Activity:
Copy the lines below exactly. Start at the first and finish with the line containing "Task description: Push".

Data provided:

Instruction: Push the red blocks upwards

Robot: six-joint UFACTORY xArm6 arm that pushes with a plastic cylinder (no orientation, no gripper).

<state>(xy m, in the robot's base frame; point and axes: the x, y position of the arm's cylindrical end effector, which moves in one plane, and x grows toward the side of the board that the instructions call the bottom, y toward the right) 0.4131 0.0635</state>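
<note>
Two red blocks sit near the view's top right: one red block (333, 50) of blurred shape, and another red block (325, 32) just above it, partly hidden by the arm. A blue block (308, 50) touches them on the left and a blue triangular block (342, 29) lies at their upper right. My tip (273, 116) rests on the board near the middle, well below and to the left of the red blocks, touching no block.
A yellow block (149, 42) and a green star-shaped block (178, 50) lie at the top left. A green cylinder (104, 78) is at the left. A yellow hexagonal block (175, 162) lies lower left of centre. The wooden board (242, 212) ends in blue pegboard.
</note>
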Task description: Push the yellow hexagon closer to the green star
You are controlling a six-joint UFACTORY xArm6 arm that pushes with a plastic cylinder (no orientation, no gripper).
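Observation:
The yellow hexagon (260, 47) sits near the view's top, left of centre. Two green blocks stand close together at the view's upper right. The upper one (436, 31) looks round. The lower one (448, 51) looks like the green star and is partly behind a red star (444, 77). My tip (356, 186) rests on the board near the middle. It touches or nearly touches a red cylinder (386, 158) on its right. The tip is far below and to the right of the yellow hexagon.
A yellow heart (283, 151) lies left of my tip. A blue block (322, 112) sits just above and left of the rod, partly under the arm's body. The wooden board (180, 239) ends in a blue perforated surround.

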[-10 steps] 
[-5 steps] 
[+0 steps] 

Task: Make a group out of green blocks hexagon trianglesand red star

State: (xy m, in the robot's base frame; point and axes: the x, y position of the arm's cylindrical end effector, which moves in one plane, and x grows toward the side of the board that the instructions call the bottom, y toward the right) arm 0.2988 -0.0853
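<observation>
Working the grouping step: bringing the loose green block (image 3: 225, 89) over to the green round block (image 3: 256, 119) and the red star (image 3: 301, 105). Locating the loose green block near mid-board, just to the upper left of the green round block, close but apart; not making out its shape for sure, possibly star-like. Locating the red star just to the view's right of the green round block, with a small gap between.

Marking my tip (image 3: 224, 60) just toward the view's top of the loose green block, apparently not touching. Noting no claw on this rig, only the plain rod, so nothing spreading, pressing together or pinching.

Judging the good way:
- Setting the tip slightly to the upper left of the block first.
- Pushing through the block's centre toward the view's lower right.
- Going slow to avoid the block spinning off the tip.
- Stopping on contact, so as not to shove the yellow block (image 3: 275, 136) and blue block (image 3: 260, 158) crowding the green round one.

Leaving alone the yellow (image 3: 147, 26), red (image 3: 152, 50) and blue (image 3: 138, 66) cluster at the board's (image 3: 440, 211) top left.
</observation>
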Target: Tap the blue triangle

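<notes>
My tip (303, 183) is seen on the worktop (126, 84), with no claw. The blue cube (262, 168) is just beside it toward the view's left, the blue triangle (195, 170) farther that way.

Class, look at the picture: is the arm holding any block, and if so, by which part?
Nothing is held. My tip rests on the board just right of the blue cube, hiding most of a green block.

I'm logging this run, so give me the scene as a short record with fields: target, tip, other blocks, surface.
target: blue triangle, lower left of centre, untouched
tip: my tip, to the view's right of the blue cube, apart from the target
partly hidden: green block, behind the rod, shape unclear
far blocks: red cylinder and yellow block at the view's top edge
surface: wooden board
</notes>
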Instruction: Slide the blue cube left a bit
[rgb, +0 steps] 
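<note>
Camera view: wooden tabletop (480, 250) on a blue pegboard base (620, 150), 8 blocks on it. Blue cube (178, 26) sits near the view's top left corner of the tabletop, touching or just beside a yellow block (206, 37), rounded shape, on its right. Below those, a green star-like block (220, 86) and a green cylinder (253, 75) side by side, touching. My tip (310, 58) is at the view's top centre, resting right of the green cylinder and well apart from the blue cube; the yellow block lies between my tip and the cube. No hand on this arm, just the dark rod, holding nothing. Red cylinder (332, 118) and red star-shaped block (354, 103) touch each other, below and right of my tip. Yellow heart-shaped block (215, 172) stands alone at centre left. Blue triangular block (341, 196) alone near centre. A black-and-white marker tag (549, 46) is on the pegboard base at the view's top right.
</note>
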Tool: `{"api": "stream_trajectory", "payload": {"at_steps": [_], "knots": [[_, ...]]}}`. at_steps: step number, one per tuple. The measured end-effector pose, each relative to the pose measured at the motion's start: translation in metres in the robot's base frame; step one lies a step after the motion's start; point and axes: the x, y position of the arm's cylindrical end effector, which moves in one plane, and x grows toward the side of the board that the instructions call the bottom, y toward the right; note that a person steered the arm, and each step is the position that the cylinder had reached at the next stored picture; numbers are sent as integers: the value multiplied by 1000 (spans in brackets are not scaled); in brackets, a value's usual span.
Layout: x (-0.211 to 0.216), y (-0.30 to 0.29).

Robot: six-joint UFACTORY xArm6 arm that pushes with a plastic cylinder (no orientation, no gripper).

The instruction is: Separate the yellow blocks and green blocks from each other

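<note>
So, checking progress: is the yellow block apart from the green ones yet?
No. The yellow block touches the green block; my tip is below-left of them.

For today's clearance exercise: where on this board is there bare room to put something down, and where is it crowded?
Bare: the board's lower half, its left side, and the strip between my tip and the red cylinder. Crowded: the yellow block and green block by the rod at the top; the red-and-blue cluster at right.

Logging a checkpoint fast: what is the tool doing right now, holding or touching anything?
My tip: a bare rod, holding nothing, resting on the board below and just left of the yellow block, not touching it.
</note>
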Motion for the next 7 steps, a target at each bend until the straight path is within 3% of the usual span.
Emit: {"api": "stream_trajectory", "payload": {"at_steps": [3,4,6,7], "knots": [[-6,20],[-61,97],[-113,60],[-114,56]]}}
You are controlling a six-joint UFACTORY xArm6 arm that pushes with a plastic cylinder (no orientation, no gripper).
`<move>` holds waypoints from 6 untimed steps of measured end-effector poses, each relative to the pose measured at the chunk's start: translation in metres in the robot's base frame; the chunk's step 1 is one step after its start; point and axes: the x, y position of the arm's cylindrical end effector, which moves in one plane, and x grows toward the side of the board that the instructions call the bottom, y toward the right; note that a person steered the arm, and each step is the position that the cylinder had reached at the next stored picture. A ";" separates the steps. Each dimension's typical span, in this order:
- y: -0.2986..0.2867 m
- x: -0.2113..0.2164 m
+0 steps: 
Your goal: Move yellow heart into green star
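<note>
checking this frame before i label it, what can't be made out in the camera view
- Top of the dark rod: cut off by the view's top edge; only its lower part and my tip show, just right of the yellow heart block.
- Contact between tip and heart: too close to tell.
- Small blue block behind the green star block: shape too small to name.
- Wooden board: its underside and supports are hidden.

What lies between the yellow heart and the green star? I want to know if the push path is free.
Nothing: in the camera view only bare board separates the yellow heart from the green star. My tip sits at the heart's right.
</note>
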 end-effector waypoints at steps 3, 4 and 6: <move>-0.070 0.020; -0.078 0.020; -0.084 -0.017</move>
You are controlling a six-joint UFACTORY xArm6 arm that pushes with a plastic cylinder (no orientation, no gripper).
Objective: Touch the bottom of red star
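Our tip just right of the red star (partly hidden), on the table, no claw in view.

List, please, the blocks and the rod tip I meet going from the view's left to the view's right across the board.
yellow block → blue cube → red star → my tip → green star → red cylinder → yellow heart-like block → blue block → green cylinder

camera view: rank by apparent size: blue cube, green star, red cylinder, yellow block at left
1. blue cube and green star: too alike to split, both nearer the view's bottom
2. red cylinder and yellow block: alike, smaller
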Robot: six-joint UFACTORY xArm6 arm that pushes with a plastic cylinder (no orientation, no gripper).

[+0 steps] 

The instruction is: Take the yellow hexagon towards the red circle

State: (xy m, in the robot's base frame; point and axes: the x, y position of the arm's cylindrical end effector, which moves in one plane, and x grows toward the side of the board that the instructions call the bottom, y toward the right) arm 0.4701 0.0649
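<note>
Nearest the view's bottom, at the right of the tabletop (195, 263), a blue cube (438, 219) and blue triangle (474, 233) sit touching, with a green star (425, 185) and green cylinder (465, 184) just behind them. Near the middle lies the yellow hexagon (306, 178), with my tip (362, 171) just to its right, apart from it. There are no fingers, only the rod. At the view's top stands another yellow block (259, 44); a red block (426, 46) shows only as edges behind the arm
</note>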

Result below:
Instruction: Push the red blocks upwards

Robot: six-joint UFACTORY xArm6 arm that pushes with a plastic cylinder (no orientation, no gripper).

<state>(xy m, in the robot's base frame; point and axes: the x, y position of the arm's cylindrical end effector, which moves in one plane, and x grows toward the side of the board that the instructions call the bottom, y toward the right) 0.4131 0.0635</state>
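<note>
Two red blocks sit near the view's top right: one red block (333, 50) of blurred shape, and another red block (325, 32) just above it, partly hidden by the arm. A blue block (308, 50) touches them on the left and a blue triangular block (342, 29) lies at their upper right. My tip (273, 116) rests on the board near the middle, well below and to the left of the red blocks, touching no block.
A yellow block (149, 42) and a green star-shaped block (178, 50) lie at the top left. A green cylinder (104, 78) is at the left. A yellow hexagonal block (175, 162) lies lower left of centre. The wooden board (242, 212) ends in blue pegboard.
</note>
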Task description: Push the yellow hexagon closer to the green star

The exercise is now finished.